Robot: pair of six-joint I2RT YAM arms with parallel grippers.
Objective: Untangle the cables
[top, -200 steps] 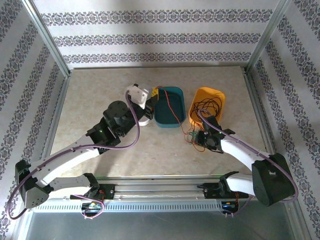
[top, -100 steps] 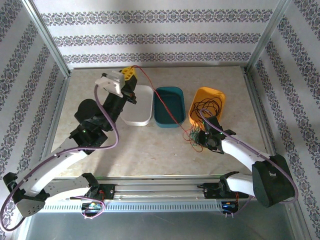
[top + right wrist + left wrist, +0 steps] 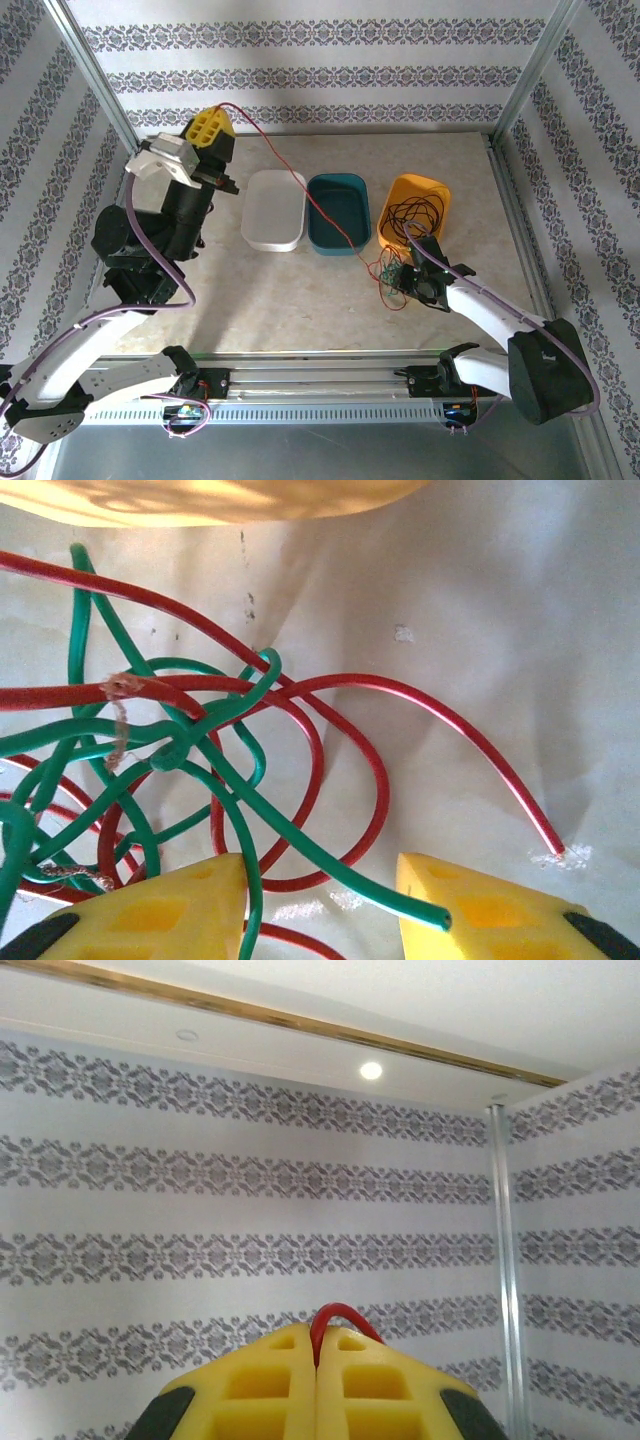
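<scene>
Far left, my left gripper (image 3: 210,128) hangs high, fingers pinched together on one red cable (image 3: 317,1332) that slants past the white tray (image 3: 270,215) and over the teal tray (image 3: 350,200) into the tangle (image 3: 180,745) on the table (image 3: 300,295). With the orange tray (image 3: 420,182), holding black cables (image 3: 412,215), that makes three trays; the knot's red and green strands I can't count. My right gripper (image 3: 320,880) sits over the tangle, fingers apart, their bases cut off.

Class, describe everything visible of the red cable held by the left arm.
The red cable is a thin, glossy wire. One bend is pinched between the shut yellow fingers of the raised left tool, near the back wall. From there it stretches down past the white tray and over the teal tray into the red-and-green tangle.
</scene>
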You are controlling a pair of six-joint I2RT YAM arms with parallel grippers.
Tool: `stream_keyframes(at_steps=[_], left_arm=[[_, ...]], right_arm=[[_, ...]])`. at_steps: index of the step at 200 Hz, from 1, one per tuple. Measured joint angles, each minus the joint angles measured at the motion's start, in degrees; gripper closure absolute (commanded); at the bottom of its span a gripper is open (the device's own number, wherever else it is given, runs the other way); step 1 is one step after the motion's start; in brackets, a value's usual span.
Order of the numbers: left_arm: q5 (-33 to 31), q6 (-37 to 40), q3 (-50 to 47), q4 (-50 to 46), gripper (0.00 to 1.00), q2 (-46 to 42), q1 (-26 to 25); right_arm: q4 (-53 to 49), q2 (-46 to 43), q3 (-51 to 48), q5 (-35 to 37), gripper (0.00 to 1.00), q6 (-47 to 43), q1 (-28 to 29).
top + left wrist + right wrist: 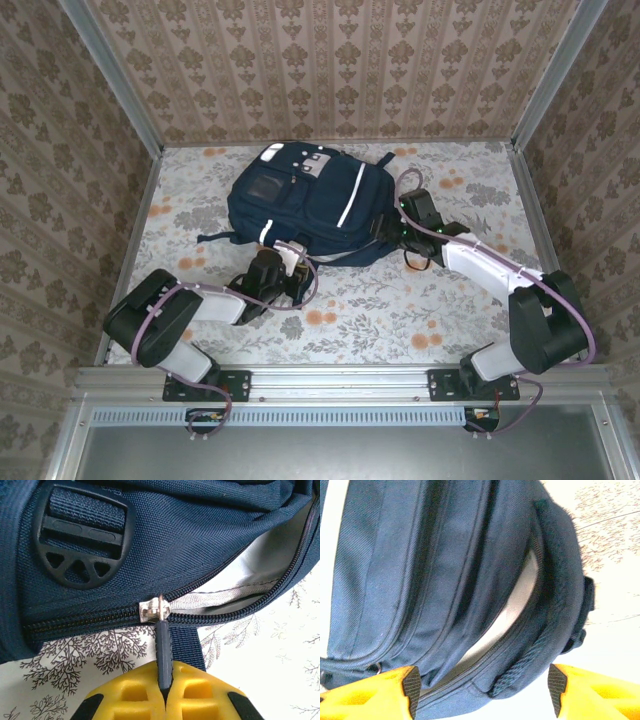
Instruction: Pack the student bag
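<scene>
The student bag (310, 205), navy with white stripes, lies flat in the middle of the table. My left gripper (285, 262) is at its near edge. In the left wrist view its yellow fingers (125, 695) are shut (165, 682) on the dark zip pull (164, 645), which hangs from a silver slider (154, 610). Right of the slider the zip gapes and shows grey lining (240, 575). My right gripper (395, 225) is at the bag's right side. It stands open (482, 692), fingertips apart on either side of the bag's padded handle (540, 660) and the open zip seam, gripping nothing.
A black buckle (80, 540) sits on the bag just above the closed part of the zip. Patterned walls and metal posts (530, 190) close in the table on three sides. Bare floral tablecloth (400, 320) lies between the bag and the arm bases.
</scene>
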Motion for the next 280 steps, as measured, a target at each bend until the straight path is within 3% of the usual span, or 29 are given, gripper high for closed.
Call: stream_keyframes(at_steps=[42,64,156,280], left_arm=[[-0.61,-0.15,0.02,-2.14,1.00,0.00,-0.79],[-0.68,-0.22,0.02,-3.15,1.00,-0.46,-0.81],[-0.61,-1.38,0.02,-5.18,1.00,-1.55,-1.03],[1.79,-4.83,0.02,-7.32,1.00,-4.17,-3.02]], right_arm=[[-1.36,5.86,3.23,0.74,0.27,1.53,-2.14],[-1.42,9.33,4.83,0.44,0.32,1.70,-2.14],[3.89,14.53,2.34,-4.90,0.92,4.52,-2.78],[9.77,14.34,-1.01,-7.10,0.95,8.39,3.37]])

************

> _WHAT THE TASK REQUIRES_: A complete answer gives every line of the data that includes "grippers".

> _SOLUTION FOR THIS TASK_:
Robot: pair of six-joint I2RT YAM arms with parallel grippers.
You are controlling a pair of six-joint I2RT YAM arms with parallel grippers.

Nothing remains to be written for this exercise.